Paardenarts Frank van Leeuwen kwam langs voor een gebitsbehandeling, in verband met de aanleuningproblemen. In de mond vond hij echter niets bijzonders. Debby liet de dierenarts later voor uitgebreid onderzoek terugkomen, omdat de onregelmatigheid toenam en de merrie zich steeds onrustiger gedroeg. Ze stuurde de dierenarts vooraf videofilmpjes ter informatie.

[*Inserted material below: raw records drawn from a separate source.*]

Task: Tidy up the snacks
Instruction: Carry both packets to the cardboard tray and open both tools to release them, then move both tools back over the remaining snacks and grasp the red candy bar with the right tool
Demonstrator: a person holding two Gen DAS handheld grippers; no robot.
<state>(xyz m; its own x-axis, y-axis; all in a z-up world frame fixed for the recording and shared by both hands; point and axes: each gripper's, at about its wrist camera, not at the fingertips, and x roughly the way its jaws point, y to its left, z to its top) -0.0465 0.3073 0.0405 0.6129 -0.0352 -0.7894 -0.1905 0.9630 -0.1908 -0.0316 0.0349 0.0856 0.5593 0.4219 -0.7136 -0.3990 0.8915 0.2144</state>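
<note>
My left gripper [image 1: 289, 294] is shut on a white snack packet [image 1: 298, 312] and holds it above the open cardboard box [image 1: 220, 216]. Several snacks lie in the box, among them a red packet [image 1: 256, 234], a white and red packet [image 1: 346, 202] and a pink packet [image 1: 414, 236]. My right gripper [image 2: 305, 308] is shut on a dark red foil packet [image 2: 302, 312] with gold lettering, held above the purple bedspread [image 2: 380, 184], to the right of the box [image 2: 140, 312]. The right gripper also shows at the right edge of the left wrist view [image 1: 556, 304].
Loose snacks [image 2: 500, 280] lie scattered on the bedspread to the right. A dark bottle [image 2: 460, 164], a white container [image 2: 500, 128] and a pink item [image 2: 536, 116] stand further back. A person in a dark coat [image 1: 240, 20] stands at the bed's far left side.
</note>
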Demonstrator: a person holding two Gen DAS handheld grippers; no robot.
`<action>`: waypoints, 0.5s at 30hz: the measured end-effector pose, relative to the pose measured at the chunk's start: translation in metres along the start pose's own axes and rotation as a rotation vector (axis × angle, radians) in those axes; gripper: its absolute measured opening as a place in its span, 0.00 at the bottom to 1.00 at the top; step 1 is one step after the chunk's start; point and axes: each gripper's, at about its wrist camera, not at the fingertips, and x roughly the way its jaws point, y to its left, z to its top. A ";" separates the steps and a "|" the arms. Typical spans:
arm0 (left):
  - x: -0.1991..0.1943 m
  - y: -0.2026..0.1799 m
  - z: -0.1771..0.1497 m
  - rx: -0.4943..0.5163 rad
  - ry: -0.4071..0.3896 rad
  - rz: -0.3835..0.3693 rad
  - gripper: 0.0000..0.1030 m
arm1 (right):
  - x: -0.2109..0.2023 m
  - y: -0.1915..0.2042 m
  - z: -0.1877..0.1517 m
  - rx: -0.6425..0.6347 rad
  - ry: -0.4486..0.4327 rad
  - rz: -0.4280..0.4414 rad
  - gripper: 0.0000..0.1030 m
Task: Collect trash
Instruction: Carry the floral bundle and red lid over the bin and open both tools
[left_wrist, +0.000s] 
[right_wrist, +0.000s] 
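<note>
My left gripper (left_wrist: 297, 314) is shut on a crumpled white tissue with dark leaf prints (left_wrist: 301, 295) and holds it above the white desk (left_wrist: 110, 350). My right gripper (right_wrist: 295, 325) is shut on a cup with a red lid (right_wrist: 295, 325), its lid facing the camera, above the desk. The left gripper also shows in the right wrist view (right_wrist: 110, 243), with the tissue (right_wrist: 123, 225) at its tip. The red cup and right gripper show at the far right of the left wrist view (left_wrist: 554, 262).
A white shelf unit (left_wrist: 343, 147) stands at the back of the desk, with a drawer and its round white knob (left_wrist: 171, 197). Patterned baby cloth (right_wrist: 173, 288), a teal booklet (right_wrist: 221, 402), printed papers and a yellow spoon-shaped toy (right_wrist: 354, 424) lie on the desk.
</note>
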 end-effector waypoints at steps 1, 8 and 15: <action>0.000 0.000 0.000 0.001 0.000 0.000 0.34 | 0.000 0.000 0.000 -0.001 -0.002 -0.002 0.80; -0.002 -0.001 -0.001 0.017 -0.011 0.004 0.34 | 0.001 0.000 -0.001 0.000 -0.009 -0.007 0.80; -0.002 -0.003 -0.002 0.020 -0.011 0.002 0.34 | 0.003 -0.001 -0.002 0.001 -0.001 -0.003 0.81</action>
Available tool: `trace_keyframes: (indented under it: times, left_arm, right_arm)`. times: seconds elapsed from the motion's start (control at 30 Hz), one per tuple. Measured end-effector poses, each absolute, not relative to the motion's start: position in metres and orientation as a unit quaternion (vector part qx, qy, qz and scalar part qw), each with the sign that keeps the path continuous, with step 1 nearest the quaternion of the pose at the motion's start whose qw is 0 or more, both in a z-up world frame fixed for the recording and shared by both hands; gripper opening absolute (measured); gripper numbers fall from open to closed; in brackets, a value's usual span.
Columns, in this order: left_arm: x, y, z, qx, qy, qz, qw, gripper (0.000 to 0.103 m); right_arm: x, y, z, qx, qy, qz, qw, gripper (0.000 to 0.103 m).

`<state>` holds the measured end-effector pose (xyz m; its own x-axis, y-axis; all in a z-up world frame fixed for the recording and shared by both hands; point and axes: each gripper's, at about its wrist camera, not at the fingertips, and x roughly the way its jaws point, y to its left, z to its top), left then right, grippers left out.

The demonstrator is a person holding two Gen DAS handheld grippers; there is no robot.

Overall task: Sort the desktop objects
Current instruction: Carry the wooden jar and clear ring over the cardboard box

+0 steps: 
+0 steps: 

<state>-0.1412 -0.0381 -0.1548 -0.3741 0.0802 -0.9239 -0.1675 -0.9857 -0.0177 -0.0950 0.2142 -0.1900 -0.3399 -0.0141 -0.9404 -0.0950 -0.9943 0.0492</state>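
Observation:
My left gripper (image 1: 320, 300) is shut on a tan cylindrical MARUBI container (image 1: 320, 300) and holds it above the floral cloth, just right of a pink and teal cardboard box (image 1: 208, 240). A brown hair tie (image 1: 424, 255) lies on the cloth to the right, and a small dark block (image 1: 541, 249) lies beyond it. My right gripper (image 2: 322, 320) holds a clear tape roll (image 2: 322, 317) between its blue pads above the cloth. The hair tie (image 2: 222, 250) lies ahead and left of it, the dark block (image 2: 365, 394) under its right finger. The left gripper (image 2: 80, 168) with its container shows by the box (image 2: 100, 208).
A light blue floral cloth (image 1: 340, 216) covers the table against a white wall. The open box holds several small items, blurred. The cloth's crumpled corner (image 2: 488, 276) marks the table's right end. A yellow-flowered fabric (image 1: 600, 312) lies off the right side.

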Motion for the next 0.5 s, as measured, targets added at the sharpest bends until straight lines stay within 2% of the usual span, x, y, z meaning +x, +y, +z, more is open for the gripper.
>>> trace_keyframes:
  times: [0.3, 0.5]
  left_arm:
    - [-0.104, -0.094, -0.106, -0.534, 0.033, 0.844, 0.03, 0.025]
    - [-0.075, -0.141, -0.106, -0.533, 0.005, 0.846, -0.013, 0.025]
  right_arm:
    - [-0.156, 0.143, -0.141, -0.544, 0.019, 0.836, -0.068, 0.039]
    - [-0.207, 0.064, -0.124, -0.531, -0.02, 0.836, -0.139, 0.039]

Bij onderzoek aan de hand op harde en zachte bodem was het paard niet duidelijk kreupel, maar Van Leeuwen had zijn twijfels over het rechtervoorbeen. Onder het zadel leken de klachten eerder voort te komen uit een halsprobleem. Met behulp van echoapparatuur zocht de dierenarts verder en vond hij een ontsteking in de lage halswervels (C6/C7). De plek werd ingespoten met corticosteroïden. Toch bleef er twijfel bestaan of dat wel alles was. Misschien waren de halsklachten wel een gevolg van compensatie voor pijn elders. Na behandeling van de hals werd de kreupelheid rechtsvoor beter zichtbaar. Hier was echter geen duidelijke blessure te vinden, alleen een standafwijking die het hoefgewricht kon overbelasten. Door specifiek het hoefgewricht te verdoven, werd duidelijk dat hier de pijn vandaan kwam. Dat bleek het laatste puzzelstukje. In overleg met de hoefsmid werd aangepast beslag aangemeten en het hoefgewricht werd behandeld met een ontstekingsremmer. Sindsdien rijdt Debby zonder problemen. Ze is erg blij met de samenwerking tussen de paardenarts, de chiropractor en haar hoefsmid, die telefonisch overleggen over de beste behandeling voor haar paard. Debby is van plan om binnenkort weer wedstrijden te starten.